Contractor warrants that they are qualified to perform the services and that the services will be performed in a professional, timely and workmanlike manner without the advice or direction of Client. Failure to perform all the services required under this Agreement constitutes a material breach of this Agreement.

             B. Method of Performing Services

Contractor will determine the method, details, and means of performing the above-described services. Contractor may perform the services under this Agreement at any suitable time they choose at the Client’s principal place of business. Contractor will use their own resources, and those of the Client’s, such as supplies, equipment, tools, and materials to complete services.

Contractor shall devote such working time and attention to the performance of the services as required to satisfy all duties and responsibilities of Contractor in finishing the assignment.

Contractor shall perform their obligations hereunder in compliance with the terms of this Agreement and any and all applicable laws and regulations. If necessity requires Contractor to perform any services on Client’s property or requires Contractor to interact with any of Client’s Contractors, customers, vendors, affiliates or members of the general public, Contractor shall comply with all of Client’s policies and regulations.

  1. Term of Contract

This Agreement will become effective on the Effective Date and will continue in effect until the services provided for in this Agreement have been performed to Client’s reasonable satisfaction, unless terminated earlier as provided in this Agreement.

  1. Compensation

In full consideration for the services described in this agreement to be performed by Contractor, Client agrees to pay Contractor:

            A. Nutrition Clients Provided By Healthy Steps Nutrition: 45% Revenue Paid

            B. Nutrition Clients Referred By Contractor: 65% Revenue Paid

Payment for services will be made in the following manner: Contractor will be paid on a monthly basis based on clients assigned to the contractor. 

  1. Key Provisions

           A . Contractor is an Independent Contractor.

Contractor enters into this Agreement, and will remain throughout the term of this Agreement, as an independent contractor. Contractor agrees that Contractor is not nor will become an Employee, partner, agent, or principal of Client while this Agreement is in effect. This agreement does not in any way create any type of partnership, association, joint venture, or other business relationship. Contractor agrees that Contractor shall not be entitled to the rights or benefits afforded to Client’s Employees, including but not limited to, disability or unemployment insurance, workers’ compensation, medical or life insurance, sick leave, compensation time, overtime, retirement or holiday benefits, vacation time, profit sharing, bonuses, or any other employment benefit. Contractor is responsible for providing, at their own expense, disability, unemployment, and other insurance, workers’ compensation, training, permits, licenses, and any other requirement for Contractor.

Nothing in this Agreement shall be construed to give Contractor any authority (i) to represent that such person is an Employee of Client, (ii) to bind Client with respect to contracts or representations or any other matters, or (iii) to represent Client before any court or government or regulatory authority without the express written authorization of Client.

               B. Non-Exclusive Relationship

Contractor may represent, perform services for, and contract with as many additional clients, persons, or companies as Contractor, in their sole discretion, sees fit, provided those services do not pose a conflict of interest with the services performed for Client.

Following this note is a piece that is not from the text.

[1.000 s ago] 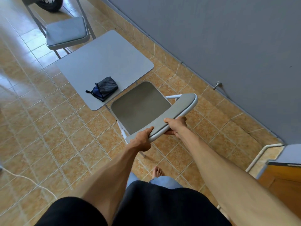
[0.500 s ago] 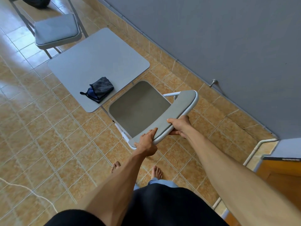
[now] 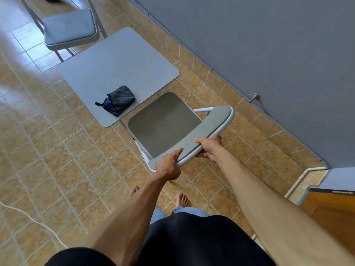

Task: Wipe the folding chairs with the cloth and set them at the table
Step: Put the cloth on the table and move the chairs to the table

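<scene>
A grey folding chair (image 3: 163,121) with a white frame stands unfolded at the near edge of the small grey table (image 3: 119,68). Its seat reaches slightly under the table's corner. My left hand (image 3: 169,164) grips the left end of the chair's backrest, and my right hand (image 3: 210,147) grips the backrest further right. A dark grey and blue cloth (image 3: 117,100) lies folded on the table near its front edge. A second grey folding chair (image 3: 70,28) stands at the table's far side.
A grey wall (image 3: 269,54) runs along the right, with a metal door stop (image 3: 254,97) at its base. A wooden door (image 3: 330,206) is at the lower right. A white cord (image 3: 28,215) crosses the tiled floor at the lower left. My bare feet (image 3: 182,200) stand behind the chair.
The chair has come a little closer to the table, and my left hand has shifted its grip along the backrest. My feet have stepped forward.
</scene>
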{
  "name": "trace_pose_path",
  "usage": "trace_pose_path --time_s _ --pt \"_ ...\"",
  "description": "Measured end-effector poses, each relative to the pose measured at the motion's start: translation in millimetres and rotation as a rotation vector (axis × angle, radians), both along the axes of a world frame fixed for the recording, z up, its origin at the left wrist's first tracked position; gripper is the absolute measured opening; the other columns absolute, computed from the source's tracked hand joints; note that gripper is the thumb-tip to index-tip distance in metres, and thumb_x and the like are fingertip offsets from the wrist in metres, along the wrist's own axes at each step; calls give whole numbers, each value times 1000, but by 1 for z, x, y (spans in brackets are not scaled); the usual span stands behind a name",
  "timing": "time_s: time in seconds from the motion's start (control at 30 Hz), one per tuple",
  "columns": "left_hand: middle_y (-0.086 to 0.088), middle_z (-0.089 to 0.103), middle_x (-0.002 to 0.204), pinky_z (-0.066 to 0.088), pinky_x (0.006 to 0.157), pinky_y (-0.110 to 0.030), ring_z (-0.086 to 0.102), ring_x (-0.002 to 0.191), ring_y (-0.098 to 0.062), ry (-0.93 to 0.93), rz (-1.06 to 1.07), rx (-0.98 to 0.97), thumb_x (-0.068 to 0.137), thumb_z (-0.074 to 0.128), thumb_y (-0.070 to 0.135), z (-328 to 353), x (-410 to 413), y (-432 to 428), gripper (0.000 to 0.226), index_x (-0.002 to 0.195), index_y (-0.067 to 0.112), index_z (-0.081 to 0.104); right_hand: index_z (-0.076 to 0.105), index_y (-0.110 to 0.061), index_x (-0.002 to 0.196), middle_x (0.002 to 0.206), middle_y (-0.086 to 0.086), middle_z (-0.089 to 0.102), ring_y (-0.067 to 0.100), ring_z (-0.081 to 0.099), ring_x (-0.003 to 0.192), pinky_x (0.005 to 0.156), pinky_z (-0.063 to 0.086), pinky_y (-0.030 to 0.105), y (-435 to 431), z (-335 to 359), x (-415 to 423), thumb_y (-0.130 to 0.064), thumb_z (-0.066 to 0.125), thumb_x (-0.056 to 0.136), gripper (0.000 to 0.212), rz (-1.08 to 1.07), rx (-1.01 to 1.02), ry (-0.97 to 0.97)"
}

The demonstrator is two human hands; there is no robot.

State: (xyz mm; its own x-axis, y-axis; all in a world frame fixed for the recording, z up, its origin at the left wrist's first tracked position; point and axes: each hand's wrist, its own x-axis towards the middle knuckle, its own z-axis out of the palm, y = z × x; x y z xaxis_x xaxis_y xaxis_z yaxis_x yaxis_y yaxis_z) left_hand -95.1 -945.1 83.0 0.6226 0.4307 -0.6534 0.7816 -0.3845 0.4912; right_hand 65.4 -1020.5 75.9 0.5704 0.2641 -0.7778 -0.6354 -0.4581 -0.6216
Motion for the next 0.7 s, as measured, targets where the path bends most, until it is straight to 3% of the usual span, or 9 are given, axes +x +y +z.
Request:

Contractor acknowledges that this is a non-exclusive engagement and that Client retains the right to appoint additional contractors as Client, in its sole and unrestricted judgment, may from time to time determine to be in the interests of Client without liability or obligation to Contractor.

             C. Payment of Taxes and Fees

Contractor is solely responsible for paying when due any taxes, including estimated taxes, incurred as a result of the compensation paid by Client to Contractor for services under this Agreement. This includes but is not limited to any federal, state or local income taxes, social security or unemployment tax, or any other taxes.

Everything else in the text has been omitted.